• [Exercise aim] Restate verbatim the span of lines below between the line with "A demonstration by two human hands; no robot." and the line with "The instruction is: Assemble", including those two lines, and only that span.

• [Supplied data]
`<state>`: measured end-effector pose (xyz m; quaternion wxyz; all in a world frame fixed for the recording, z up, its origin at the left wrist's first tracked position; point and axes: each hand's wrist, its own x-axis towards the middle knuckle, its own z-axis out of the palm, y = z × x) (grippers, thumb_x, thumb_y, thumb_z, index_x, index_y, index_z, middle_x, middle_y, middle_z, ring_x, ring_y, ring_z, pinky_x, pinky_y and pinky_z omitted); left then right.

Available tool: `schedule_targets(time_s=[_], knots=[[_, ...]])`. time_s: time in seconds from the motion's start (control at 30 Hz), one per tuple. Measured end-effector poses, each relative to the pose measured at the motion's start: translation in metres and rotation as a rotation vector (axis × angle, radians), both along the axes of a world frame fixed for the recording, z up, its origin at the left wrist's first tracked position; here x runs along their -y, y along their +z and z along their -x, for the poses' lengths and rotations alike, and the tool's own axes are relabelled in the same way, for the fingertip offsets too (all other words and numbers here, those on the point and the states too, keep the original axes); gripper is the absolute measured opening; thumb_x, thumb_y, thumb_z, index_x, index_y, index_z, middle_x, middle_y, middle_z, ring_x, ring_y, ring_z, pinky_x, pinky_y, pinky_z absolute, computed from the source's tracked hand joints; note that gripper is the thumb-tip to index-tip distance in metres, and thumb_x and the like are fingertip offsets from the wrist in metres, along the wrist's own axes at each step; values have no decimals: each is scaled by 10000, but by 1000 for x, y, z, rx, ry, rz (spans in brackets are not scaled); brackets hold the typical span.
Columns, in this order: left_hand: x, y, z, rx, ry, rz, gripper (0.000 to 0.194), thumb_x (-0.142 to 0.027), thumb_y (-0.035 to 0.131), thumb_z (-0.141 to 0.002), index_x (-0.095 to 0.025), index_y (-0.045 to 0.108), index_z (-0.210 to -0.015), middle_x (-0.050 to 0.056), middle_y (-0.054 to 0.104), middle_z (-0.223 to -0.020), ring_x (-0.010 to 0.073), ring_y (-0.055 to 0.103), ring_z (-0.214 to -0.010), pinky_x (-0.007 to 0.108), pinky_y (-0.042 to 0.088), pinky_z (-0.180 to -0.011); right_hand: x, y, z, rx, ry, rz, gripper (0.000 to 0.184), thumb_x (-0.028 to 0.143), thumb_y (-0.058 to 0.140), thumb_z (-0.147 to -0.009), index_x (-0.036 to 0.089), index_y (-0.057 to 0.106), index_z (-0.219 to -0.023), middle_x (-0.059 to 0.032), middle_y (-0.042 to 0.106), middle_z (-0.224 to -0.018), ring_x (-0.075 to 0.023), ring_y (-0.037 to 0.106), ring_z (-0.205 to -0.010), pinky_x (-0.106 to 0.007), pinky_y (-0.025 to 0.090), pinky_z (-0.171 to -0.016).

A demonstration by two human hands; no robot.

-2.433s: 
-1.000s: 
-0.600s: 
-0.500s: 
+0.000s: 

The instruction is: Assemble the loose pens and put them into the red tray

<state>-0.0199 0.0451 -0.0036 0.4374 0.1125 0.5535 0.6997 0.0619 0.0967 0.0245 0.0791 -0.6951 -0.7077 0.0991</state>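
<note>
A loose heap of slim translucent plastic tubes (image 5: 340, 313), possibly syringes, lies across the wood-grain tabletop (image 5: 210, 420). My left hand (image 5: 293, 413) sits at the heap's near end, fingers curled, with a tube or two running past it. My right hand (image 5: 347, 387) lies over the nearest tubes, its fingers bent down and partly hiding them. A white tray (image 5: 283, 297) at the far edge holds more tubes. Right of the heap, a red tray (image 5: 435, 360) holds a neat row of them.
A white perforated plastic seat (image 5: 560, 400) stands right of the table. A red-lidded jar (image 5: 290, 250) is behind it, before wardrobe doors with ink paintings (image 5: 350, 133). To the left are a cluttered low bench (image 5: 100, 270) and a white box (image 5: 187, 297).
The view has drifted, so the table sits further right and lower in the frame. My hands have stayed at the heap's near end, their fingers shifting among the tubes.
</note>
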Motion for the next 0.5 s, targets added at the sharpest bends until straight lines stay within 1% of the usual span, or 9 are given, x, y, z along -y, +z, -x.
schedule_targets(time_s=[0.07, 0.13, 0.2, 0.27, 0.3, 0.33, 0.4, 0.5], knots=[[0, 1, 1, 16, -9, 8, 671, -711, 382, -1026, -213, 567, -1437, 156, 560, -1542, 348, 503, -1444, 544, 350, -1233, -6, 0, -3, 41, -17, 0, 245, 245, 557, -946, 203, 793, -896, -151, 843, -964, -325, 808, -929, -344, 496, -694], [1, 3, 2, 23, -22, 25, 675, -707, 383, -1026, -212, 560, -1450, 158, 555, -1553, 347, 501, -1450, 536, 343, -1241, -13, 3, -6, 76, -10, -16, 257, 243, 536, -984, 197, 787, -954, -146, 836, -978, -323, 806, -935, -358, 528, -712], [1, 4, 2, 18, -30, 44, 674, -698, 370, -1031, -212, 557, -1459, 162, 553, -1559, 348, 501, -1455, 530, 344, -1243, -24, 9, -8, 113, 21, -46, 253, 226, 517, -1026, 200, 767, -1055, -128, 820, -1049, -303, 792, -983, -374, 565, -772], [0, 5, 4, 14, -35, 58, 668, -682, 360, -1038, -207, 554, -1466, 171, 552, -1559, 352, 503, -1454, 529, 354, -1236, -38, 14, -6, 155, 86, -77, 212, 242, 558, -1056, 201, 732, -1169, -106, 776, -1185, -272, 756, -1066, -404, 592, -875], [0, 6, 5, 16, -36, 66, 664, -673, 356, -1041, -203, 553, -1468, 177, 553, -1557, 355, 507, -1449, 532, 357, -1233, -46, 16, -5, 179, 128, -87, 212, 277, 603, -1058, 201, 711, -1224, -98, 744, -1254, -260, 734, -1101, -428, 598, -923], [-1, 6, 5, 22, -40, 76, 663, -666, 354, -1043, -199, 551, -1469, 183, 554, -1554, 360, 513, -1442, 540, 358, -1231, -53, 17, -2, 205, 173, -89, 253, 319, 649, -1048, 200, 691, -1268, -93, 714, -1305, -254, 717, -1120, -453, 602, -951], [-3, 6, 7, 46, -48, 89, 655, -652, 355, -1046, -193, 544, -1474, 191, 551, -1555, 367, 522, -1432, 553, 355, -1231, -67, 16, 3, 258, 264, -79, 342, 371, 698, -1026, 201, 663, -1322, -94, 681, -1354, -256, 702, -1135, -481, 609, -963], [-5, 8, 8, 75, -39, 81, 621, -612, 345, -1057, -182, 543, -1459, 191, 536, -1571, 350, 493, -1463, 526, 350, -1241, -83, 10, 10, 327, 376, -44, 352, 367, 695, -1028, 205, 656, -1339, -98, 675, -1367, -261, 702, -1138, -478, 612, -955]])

• [Response for this exercise]
A demonstration by two human hands; no robot.

-2.433s: 
-1.000s: 
-0.600s: 
-0.500s: 
+0.000s: 

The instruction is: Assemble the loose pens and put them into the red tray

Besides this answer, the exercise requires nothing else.